Start of Block
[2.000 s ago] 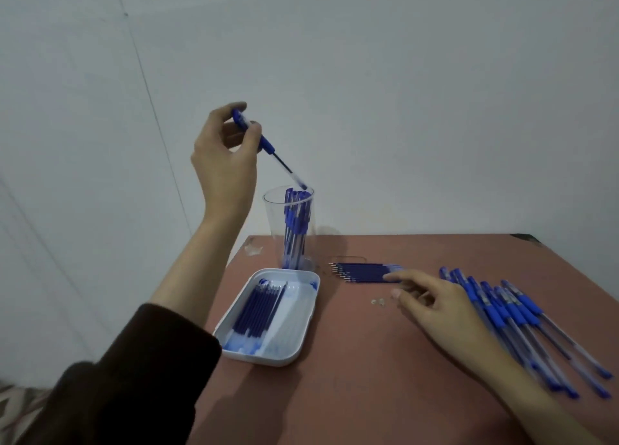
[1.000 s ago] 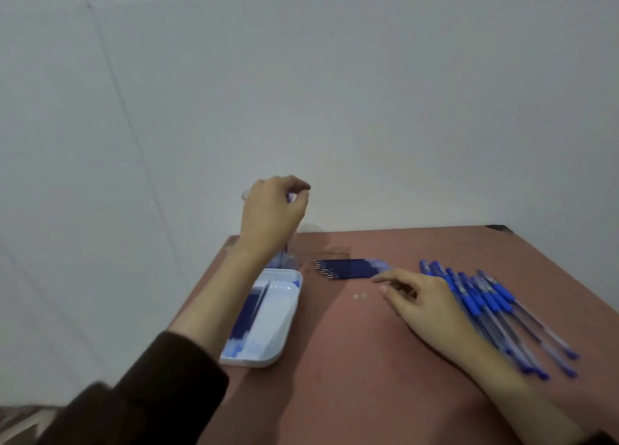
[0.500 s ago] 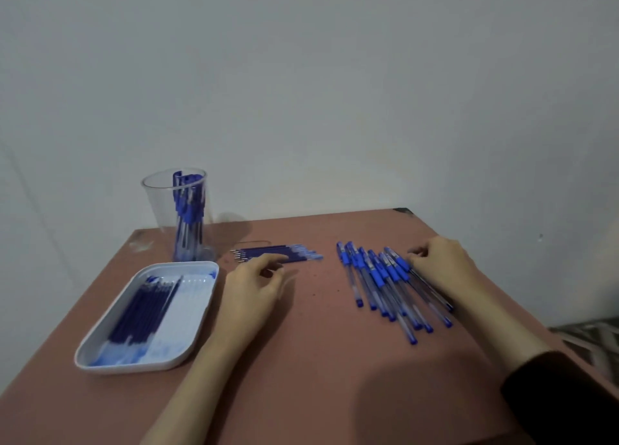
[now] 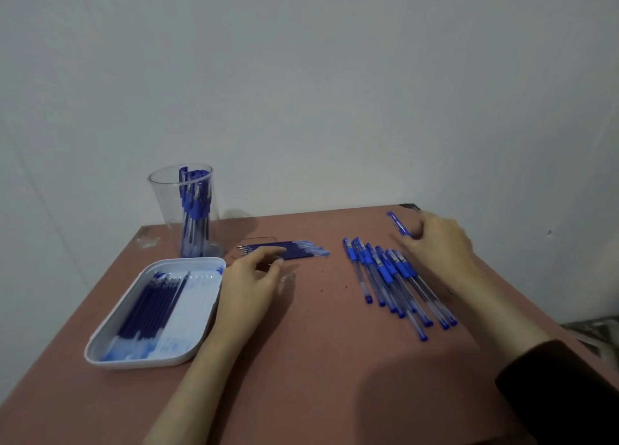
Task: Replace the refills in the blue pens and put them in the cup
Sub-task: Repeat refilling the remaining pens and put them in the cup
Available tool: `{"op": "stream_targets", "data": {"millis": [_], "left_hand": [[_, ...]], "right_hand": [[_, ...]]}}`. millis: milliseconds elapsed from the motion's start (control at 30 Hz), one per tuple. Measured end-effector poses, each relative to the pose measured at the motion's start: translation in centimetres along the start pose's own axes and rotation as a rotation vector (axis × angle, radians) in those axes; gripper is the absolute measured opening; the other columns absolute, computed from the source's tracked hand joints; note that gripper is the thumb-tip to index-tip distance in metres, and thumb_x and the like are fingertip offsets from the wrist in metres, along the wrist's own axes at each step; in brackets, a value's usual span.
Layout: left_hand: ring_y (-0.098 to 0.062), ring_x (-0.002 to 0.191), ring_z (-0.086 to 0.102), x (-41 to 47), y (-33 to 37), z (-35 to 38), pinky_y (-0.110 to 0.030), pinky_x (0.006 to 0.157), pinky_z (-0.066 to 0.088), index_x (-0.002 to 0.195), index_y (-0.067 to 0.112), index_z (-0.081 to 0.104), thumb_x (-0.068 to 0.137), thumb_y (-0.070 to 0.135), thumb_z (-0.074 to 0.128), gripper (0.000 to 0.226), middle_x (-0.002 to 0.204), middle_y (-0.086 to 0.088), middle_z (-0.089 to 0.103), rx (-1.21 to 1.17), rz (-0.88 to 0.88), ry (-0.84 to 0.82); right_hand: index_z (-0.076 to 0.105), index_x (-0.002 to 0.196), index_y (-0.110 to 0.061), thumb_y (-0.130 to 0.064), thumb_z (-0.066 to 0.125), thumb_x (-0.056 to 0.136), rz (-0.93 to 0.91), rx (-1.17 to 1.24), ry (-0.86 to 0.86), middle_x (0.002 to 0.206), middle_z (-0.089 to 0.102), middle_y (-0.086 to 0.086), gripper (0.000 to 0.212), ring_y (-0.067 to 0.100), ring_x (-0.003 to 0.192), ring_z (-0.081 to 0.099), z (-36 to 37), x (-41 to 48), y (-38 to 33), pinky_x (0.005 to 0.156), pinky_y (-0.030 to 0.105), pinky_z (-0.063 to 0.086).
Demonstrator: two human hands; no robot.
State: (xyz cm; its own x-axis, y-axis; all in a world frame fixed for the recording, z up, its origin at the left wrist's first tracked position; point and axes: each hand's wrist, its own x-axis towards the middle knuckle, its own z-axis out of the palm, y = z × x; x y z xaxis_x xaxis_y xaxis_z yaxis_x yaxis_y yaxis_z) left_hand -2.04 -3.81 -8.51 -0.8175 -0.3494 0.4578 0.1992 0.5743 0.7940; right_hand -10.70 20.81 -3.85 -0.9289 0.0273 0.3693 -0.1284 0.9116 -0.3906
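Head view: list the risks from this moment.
1. The right hand pinches a blue pen near the far corner of the table; a slip could drop it off the edge.
2. The left hand lies beside the loose refills; a nudge could scatter them.
3. The tall clear cup, loaded with pens, might tip if knocked.

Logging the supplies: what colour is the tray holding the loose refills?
White, with blue smears; the tray shows best in the head view.

Cup (image 4: 187, 210) behind tray (image 4: 140, 357), far left; refills (image 4: 294, 248) centre; pens (image 4: 392, 273) right.
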Motion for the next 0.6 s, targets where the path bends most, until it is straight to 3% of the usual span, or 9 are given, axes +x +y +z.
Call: {"op": "stream_targets", "data": {"millis": [67,167,233,333,433,600], "left_hand": [[0.011,0.076,0.06,0.1,0.0,-0.1,-0.005,0.069,0.043,0.085,0.033,0.067,0.086,0.009,0.063,0.024,0.075,0.027,0.066,-0.058,-0.023,-0.006],[0.006,0.081,0.062,0.4,-0.1,-0.1,-0.019,0.079,0.048,0.092,0.03,0.071,0.087,0.012,0.063,0.02,0.087,0.019,0.071,-0.17,-0.087,-0.017],[0.0,0.088,0.063,0.5,-0.2,-0.2,-0.029,0.083,0.049,0.1,0.023,0.073,0.087,0.012,0.063,0.02,0.096,0.013,0.072,-0.234,-0.12,-0.019],[-0.009,0.098,0.065,0.7,-0.4,-0.4,-0.033,0.085,0.047,0.104,0.018,0.073,0.088,0.011,0.062,0.021,0.101,0.006,0.073,-0.284,-0.124,-0.001],[-0.01,0.099,0.065,0.7,-0.1,-0.5,-0.026,0.081,0.046,0.105,0.014,0.072,0.088,0.006,0.059,0.023,0.103,0.003,0.072,-0.326,-0.141,-0.011],[0.003,0.082,0.063,0.6,0.5,-0.5,-0.016,0.071,0.045,0.097,0.017,0.073,0.087,0.005,0.062,0.019,0.092,0.007,0.073,-0.372,-0.122,-0.046]], "right_hand": [[0.059,0.096,-0.009,-0.018,0.062,0.087,-0.153,0.22,0.005,0.081,0.06,-0.001,0.013,0.017,0.072,0.056,-0.2,-0.8,-1.7,0.06,0.029,0.044],[0.059,0.12,-0.02,-0.009,0.055,0.088,-0.364,0.319,-0.123,0.089,0.054,-0.006,0.035,0.013,0.081,0.052,0.1,-2.0,-4.7,0.07,0.025,0.037],[0.063,0.118,-0.024,-0.012,0.055,0.089,-0.446,0.295,-0.191,0.09,0.05,-0.004,0.032,0.016,0.086,0.051,1.3,-2.6,-6.3,0.072,0.027,0.034],[0.064,0.113,-0.037,-0.038,0.055,0.09,-0.529,0.237,-0.173,0.09,0.059,-0.009,0.024,0.016,0.091,0.057,3.2,-3.8,-7.8,0.069,0.029,0.035],[0.062,0.116,-0.042,-0.042,0.05,0.093,-0.565,0.247,-0.084,0.099,0.068,-0.012,0.025,0.011,0.092,0.06,4.2,-4.9,-8.2,0.063,0.028,0.034],[0.066,0.108,-0.041,-0.047,0.053,0.09,-0.542,0.234,0.006,0.085,0.072,-0.01,0.023,0.014,0.078,0.064,4.6,-5.2,-8.2,0.063,0.031,0.047]]}}
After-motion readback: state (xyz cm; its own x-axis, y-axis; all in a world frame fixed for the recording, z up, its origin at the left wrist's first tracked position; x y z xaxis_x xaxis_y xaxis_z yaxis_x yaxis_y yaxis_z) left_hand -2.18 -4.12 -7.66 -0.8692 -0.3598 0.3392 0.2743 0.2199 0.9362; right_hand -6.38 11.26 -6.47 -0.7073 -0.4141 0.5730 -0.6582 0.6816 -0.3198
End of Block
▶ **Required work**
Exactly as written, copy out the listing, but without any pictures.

▶ **Task result**
[2.000 s ago] 
[1.000 s ago] 
[0.500 s ago] 
[now] 
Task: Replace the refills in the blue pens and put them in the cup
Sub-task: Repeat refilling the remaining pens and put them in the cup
Available tool: `{"op": "stream_targets", "data": {"millis": [_], "left_hand": [[_, ...]], "right_hand": [[_, ...]]}}`. millis: milliseconds elapsed from the motion's start (control at 30 Hz), one per tuple. Measured end-effector poses, each relative to the pose measured at the motion's start: translation in centimetres along the start pose's own axes and rotation as a rotation vector (axis × angle, radians) in those axes; gripper is the absolute measured opening; the other columns absolute, computed from the source's tracked hand joints; note that gripper is the thumb-tip to index-tip distance in metres, and thumb_x and the like are fingertip offsets from the wrist in metres, along the wrist's own axes at each step; in brackets, a value's usual span.
Layout: left_hand: ring_y (-0.098 to 0.062), ring_x (-0.002 to 0.191), ring_z (-0.086 to 0.102), x (-41 to 47), y (-33 to 37), z (-35 to 38), pinky_y (-0.110 to 0.030), pinky_x (0.006 to 0.157), pinky_z (-0.066 to 0.088), index_x (-0.002 to 0.195), index_y (-0.067 to 0.112), index_z (-0.081 to 0.104), thumb_x (-0.068 to 0.137), thumb_y (-0.070 to 0.135), thumb_z (-0.074 to 0.128), gripper (0.000 to 0.226), middle_x (-0.002 to 0.204), middle_y (-0.086 to 0.088), middle_z (-0.089 to 0.103), rx (-1.21 to 1.17), rz (-0.88 to 0.88), ry (-0.84 to 0.82); right_hand: index_z (-0.076 to 0.105), index_x (-0.002 to 0.196), index_y (-0.110 to 0.061), thumb_y (-0.130 to 0.064), thumb_z (-0.066 to 0.125), thumb_x (-0.056 to 0.136), rz (-0.93 to 0.91), rx (-1.17 to 1.24), ry (-0.86 to 0.86), middle_x (0.002 to 0.206), middle_z (-0.089 to 0.102), middle_y (-0.086 to 0.086), gripper (0.000 to 0.212), ring_y (-0.067 to 0.100), ring_x (-0.003 to 0.192), ring_z (-0.081 to 0.099), z (-36 to 37), x (-41 to 48), y (-38 to 33), pinky_x (0.005 to 0.156), pinky_y (-0.030 to 0.105), pinky_z (-0.063 to 0.086).
Demonstrator: two human hands; no robot.
State: (xyz cm; its own x-axis, y-axis; all in a world frame fixed for the recording, z up, its origin at the left wrist's first tracked position; point and axes: each hand's wrist, its own x-axis towards the middle knuckle, its own z-axis out of the palm, y = z × x; x y z xaxis_x xaxis_y xaxis_z yaxis_x yaxis_y yaxis_z) left_hand -2.04 -3.81 -8.51 -0.8175 -0.3494 0.4578 0.1992 0.5743 0.7940; right_hand -10.70 20.81 -3.85 -0.9289 0.0273 0.3693 -0.1284 0.9116 -0.3906
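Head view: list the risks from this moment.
1. The right hand pinches a blue pen near the far corner of the table; a slip could drop it off the edge.
2. The left hand lies beside the loose refills; a nudge could scatter them.
3. The tall clear cup, loaded with pens, might tip if knocked.

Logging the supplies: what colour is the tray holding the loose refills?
White, with blue smears; the tray shows best in the head view.

Cup (image 4: 187, 210) behind tray (image 4: 140, 357), far left; refills (image 4: 294, 248) centre; pens (image 4: 392, 273) right.
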Motion for the next 0.6 s, targets where the path bends most, until it is straight to 3% of the usual span, or 9 are given, axes +x +y +z.
Call: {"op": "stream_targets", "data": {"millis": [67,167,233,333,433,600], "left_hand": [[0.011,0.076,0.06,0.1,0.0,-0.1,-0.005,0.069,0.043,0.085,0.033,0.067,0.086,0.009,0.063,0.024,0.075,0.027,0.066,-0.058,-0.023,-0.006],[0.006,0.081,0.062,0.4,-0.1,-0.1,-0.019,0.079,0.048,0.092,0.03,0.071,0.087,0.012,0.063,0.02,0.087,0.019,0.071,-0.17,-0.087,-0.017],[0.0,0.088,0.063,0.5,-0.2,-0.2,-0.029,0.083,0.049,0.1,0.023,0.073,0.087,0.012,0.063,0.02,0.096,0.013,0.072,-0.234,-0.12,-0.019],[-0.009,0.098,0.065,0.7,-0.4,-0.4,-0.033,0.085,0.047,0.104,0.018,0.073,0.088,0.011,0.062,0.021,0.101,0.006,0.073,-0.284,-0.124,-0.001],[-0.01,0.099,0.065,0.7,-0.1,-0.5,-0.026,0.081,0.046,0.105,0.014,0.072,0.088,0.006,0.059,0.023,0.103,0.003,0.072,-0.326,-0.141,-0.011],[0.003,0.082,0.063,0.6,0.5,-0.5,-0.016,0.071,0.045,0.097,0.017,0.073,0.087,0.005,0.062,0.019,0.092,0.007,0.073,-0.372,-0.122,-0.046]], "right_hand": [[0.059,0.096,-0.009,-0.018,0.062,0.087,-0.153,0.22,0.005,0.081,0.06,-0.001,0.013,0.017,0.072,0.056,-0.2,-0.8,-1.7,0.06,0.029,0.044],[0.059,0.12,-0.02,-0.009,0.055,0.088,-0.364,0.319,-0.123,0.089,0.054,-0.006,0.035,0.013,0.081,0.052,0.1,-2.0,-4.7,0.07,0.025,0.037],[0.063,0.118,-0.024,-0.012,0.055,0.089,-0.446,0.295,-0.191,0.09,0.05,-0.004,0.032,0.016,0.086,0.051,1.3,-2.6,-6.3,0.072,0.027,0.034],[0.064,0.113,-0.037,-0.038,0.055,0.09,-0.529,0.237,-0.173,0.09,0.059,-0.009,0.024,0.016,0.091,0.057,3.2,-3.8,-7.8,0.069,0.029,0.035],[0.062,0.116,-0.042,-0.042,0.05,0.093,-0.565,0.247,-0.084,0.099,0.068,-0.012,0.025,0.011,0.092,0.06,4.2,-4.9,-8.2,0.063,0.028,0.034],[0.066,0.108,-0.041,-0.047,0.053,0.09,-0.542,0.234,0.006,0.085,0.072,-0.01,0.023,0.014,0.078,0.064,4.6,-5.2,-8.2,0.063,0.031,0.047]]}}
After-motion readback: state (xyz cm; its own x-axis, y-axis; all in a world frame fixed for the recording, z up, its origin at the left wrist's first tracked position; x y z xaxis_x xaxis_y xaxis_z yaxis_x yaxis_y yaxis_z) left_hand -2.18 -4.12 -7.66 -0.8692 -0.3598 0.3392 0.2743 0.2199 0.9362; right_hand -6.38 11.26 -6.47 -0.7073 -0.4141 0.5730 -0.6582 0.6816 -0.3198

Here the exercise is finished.